■ **Problem details**: From top to bottom, write out the listing exactly and skip every picture.
++++++
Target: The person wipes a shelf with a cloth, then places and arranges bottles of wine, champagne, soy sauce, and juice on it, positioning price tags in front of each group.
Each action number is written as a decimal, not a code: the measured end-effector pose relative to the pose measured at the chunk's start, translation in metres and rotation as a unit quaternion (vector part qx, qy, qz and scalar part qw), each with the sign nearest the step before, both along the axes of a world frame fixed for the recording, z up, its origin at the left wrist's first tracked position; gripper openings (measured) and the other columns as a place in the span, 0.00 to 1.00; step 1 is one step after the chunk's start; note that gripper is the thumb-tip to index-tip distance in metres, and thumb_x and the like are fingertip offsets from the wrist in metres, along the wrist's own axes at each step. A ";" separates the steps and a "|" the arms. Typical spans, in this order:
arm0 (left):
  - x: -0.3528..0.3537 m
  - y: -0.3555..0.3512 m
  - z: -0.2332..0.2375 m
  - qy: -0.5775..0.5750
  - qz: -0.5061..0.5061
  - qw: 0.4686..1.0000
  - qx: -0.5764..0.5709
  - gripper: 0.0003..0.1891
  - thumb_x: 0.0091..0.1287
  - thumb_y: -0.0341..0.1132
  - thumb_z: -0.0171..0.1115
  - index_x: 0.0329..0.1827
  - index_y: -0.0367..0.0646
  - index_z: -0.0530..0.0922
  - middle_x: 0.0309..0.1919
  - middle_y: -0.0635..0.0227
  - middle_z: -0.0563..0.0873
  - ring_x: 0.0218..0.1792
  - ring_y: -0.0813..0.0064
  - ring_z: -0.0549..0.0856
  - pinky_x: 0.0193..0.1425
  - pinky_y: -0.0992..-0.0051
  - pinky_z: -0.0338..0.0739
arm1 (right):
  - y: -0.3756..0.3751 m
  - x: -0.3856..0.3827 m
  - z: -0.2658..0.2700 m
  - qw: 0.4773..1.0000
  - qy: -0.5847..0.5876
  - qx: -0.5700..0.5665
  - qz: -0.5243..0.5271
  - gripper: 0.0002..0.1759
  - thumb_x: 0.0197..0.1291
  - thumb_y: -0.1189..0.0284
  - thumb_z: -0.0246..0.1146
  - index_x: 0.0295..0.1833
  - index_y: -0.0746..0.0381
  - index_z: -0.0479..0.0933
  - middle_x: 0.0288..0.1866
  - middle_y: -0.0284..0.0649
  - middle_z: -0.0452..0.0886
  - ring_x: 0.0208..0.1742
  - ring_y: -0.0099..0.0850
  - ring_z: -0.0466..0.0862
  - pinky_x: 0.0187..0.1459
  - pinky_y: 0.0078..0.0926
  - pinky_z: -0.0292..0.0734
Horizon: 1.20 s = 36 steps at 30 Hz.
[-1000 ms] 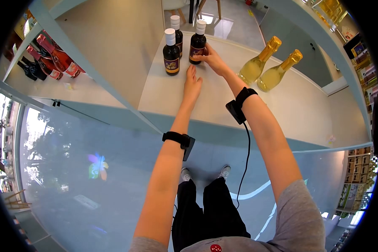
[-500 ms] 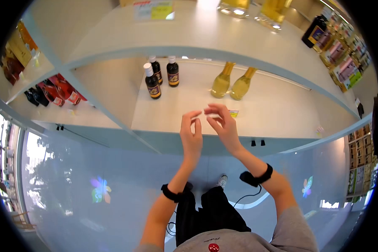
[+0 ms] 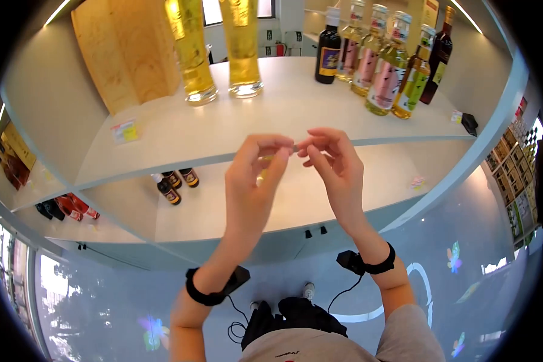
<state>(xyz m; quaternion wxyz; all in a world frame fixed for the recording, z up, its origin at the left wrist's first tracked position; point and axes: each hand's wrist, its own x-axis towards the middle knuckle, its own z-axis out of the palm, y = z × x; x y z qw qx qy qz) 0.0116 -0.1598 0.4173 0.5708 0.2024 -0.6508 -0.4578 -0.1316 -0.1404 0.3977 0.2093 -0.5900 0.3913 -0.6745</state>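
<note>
- Head view: left hand (image 3: 253, 181) and right hand (image 3: 338, 172) held up side by side before the white shelf (image 3: 181, 136), palms half turned toward each other, a black strap (image 3: 206, 294) on each wrist.
- Thumb and forefinger of each pinched shut, tips meeting on a small pale bit (image 3: 296, 146), too small to identify.
- Smooth matte board just behind; glossy tall yellow bottles (image 3: 193, 54) upright on it, well apart from the fingers.

Upper shelf (image 3: 295, 108) bears two tall yellow bottles (image 3: 190, 54); wooden board (image 3: 127, 51) at its left; bottle cluster (image 3: 383, 66) at its right; three small dark bottles (image 3: 174, 183) beneath it.
</note>
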 end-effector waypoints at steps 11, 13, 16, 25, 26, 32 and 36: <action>-0.111 -0.101 0.114 -0.165 -0.001 0.986 -0.023 0.16 0.61 0.41 0.60 0.46 0.39 0.79 0.43 0.65 0.81 0.48 0.73 0.79 0.53 0.72 0.73 | -0.029 -0.076 0.050 0.990 -0.096 -0.091 -0.038 0.12 0.60 0.78 0.57 0.50 0.66 0.69 0.37 0.38 0.79 0.39 0.22 0.79 0.38 0.19 0.76; -0.132 -0.122 0.126 -0.233 0.035 0.971 -0.027 0.19 0.59 0.43 0.63 0.46 0.38 0.79 0.44 0.64 0.81 0.48 0.72 0.78 0.53 0.71 0.72 | -0.038 -0.084 0.045 0.986 -0.097 -0.123 -0.053 0.12 0.60 0.78 0.57 0.50 0.66 0.69 0.39 0.39 0.78 0.41 0.23 0.79 0.40 0.20 0.76; -0.156 -0.148 0.137 -0.307 0.096 0.946 -0.045 0.23 0.56 0.46 0.66 0.47 0.36 0.78 0.44 0.61 0.80 0.48 0.69 0.77 0.53 0.70 0.71 | -0.042 -0.089 0.035 0.984 -0.085 -0.144 -0.064 0.12 0.60 0.79 0.57 0.49 0.67 0.69 0.42 0.39 0.78 0.44 0.24 0.78 0.41 0.21 0.75; -0.188 -0.221 0.138 -0.236 0.151 0.959 0.038 0.28 0.51 0.43 0.72 0.51 0.34 0.76 0.57 0.49 0.74 0.62 0.50 0.68 0.64 0.50 0.57 | -0.033 -0.112 0.017 0.985 -0.060 -0.156 -0.034 0.10 0.60 0.81 0.55 0.48 0.67 0.70 0.43 0.39 0.77 0.44 0.24 0.78 0.41 0.19 0.75; -0.190 -0.222 0.138 -0.238 0.156 0.958 0.036 0.28 0.52 0.42 0.71 0.52 0.34 0.76 0.57 0.49 0.74 0.61 0.50 0.68 0.64 0.50 0.57 | -0.032 -0.115 0.017 0.986 -0.058 -0.154 -0.033 0.09 0.60 0.81 0.55 0.47 0.67 0.70 0.44 0.39 0.77 0.44 0.24 0.78 0.40 0.19 0.76; -0.198 -0.214 0.140 -0.245 0.136 0.958 0.054 0.24 0.54 0.38 0.70 0.51 0.34 0.75 0.53 0.49 0.77 0.60 0.51 0.71 0.62 0.48 0.57 | -0.027 -0.126 0.013 0.990 -0.063 -0.127 -0.008 0.08 0.60 0.81 0.55 0.46 0.67 0.71 0.43 0.39 0.77 0.43 0.24 0.78 0.40 0.18 0.76; -0.193 -0.240 0.136 -0.231 0.160 0.958 0.054 0.25 0.53 0.35 0.71 0.52 0.32 0.75 0.50 0.51 0.78 0.57 0.54 0.73 0.60 0.48 0.61 | -0.030 -0.128 0.011 0.988 -0.063 -0.137 0.003 0.08 0.60 0.81 0.55 0.46 0.68 0.71 0.42 0.39 0.77 0.42 0.25 0.79 0.41 0.19 0.76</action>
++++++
■ **Finished task**:
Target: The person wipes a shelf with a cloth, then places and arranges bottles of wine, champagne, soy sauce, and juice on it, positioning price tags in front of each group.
Each action number is written as a decimal, not a code: the measured end-effector pose relative to the pose measured at the chunk's start, translation in metres and rotation as a unit quaternion (vector part qx, qy, qz and scalar part qw), each with the sign nearest the step before, both along the axes of a world frame fixed for the recording, z up, its origin at the left wrist's first tracked position; gripper openings (measured) and the other columns as a place in the span, 0.00 to 1.00; step 1 is one step after the chunk's start; note that gripper is the thumb-tip to index-tip distance in metres, and thumb_x and the like are fingertip offsets from the wrist in metres, along the wrist's own axes at each step. A ";" separates the steps and a "|" the arms. Typical spans, in this order:
arm0 (left):
  - x: -0.3528..0.3537 m
  - y: -0.3555..0.3512 m
  - z: -0.2332..0.2375 m
  - qy: -0.5775..0.5750
  - qz: -0.5061..0.5061
  - qw: 0.4686..1.0000
  - qx: -0.5764..0.5709
  - gripper: 0.0003..0.1891
  - thumb_x: 0.0091..0.1287
  - thumb_y: -0.0341..0.1132
  - thumb_z: -0.0171..0.1115
  - index_x: 0.0329..0.1827
  - index_y: -0.0367..0.0646
  - index_z: -0.0530..0.0922
  - middle_x: 0.0309..0.1919
  - middle_y: -0.0635..0.0227
  - middle_z: -0.0563..0.0873
  - ring_x: 0.0218..0.1792
  - ring_y: -0.0813..0.0064
  - ring_z: -0.0549..0.0856
  - pinky_x: 0.0193..0.1425
  - pinky_y: -0.0992..-0.0051
  - pinky_z: -0.0338..0.0739
arm1 (right):
  - y: -0.3756..0.3751 m
  - x: -0.3856..0.3827 m
  - z: -0.2658..0.2700 m
  - qw: 0.4773..1.0000
  - qy: -0.5847..0.5876
  - qx: -0.5700..0.5665
  - qz: -0.5243..0.5271
  - gripper: 0.0002..0.1759
  - thumb_x: 0.0197..0.1291
  - thumb_y: -0.1189..0.0284
  - thumb_z: -0.0246..0.1146
  - index_x: 0.0295..0.1833
  - index_y: -0.0746..0.0381
  - index_z: -0.0479..0.0933
  - middle_x: 0.0288..0.1866
  - middle_y: -0.0284..0.0649
  - middle_z: -0.0452..0.0886
  - ring_x: 0.0208..0.1742
  - ring_y: -0.0099..0.0850
  - ring_z: -0.0466..0.0862
  - pinky_x: 0.0187..0.1459
  - pinky_y: 0.0078..0.0926
  - pinky_z: -0.0292..0.0734
Horizon: 1.20 s = 36 steps at 30 Hz.
[-1000 ms] 
[-500 ms] 
[+0 ms] 
<state>(xyz m; quaternion wxyz; all in a world frame fixed for the recording, z up, its origin at the left wrist's first tracked position; point and axes: each hand's wrist, its own x-axis towards the middle knuckle, its own z-axis out of the palm, y = z × x; x y z qw qx qy qz) 0.0116 -0.1598 0.4173 0.5708 0.2024 -0.6508 -0.4578 -0.1316 -0.1404 0.3977 0.2093 -0.5900 0.3913 -0.6745</state>
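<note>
- Head view: left hand (image 3: 253, 181) and right hand (image 3: 338, 172) held up side by side before the white shelf (image 3: 181, 136), palms half turned toward each other, a black strap (image 3: 206, 294) on each wrist.
- Thumb and forefinger of each pinched shut, tips meeting on a small pale bit (image 3: 296, 146), too small to identify.
- Smooth matte board just behind; glossy tall yellow bottles (image 3: 193, 54) upright on it, well apart from the fingers.

Upper shelf (image 3: 295, 108) bears two tall yellow bottles (image 3: 190, 54); wooden board (image 3: 127, 51) at its left; bottle cluster (image 3: 383, 66) at its right; three small dark bottles (image 3: 174, 183) beneath it.
</note>
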 end-effector waypoints at steps 11, 13, 16, 25, 26, 32 and 36: <action>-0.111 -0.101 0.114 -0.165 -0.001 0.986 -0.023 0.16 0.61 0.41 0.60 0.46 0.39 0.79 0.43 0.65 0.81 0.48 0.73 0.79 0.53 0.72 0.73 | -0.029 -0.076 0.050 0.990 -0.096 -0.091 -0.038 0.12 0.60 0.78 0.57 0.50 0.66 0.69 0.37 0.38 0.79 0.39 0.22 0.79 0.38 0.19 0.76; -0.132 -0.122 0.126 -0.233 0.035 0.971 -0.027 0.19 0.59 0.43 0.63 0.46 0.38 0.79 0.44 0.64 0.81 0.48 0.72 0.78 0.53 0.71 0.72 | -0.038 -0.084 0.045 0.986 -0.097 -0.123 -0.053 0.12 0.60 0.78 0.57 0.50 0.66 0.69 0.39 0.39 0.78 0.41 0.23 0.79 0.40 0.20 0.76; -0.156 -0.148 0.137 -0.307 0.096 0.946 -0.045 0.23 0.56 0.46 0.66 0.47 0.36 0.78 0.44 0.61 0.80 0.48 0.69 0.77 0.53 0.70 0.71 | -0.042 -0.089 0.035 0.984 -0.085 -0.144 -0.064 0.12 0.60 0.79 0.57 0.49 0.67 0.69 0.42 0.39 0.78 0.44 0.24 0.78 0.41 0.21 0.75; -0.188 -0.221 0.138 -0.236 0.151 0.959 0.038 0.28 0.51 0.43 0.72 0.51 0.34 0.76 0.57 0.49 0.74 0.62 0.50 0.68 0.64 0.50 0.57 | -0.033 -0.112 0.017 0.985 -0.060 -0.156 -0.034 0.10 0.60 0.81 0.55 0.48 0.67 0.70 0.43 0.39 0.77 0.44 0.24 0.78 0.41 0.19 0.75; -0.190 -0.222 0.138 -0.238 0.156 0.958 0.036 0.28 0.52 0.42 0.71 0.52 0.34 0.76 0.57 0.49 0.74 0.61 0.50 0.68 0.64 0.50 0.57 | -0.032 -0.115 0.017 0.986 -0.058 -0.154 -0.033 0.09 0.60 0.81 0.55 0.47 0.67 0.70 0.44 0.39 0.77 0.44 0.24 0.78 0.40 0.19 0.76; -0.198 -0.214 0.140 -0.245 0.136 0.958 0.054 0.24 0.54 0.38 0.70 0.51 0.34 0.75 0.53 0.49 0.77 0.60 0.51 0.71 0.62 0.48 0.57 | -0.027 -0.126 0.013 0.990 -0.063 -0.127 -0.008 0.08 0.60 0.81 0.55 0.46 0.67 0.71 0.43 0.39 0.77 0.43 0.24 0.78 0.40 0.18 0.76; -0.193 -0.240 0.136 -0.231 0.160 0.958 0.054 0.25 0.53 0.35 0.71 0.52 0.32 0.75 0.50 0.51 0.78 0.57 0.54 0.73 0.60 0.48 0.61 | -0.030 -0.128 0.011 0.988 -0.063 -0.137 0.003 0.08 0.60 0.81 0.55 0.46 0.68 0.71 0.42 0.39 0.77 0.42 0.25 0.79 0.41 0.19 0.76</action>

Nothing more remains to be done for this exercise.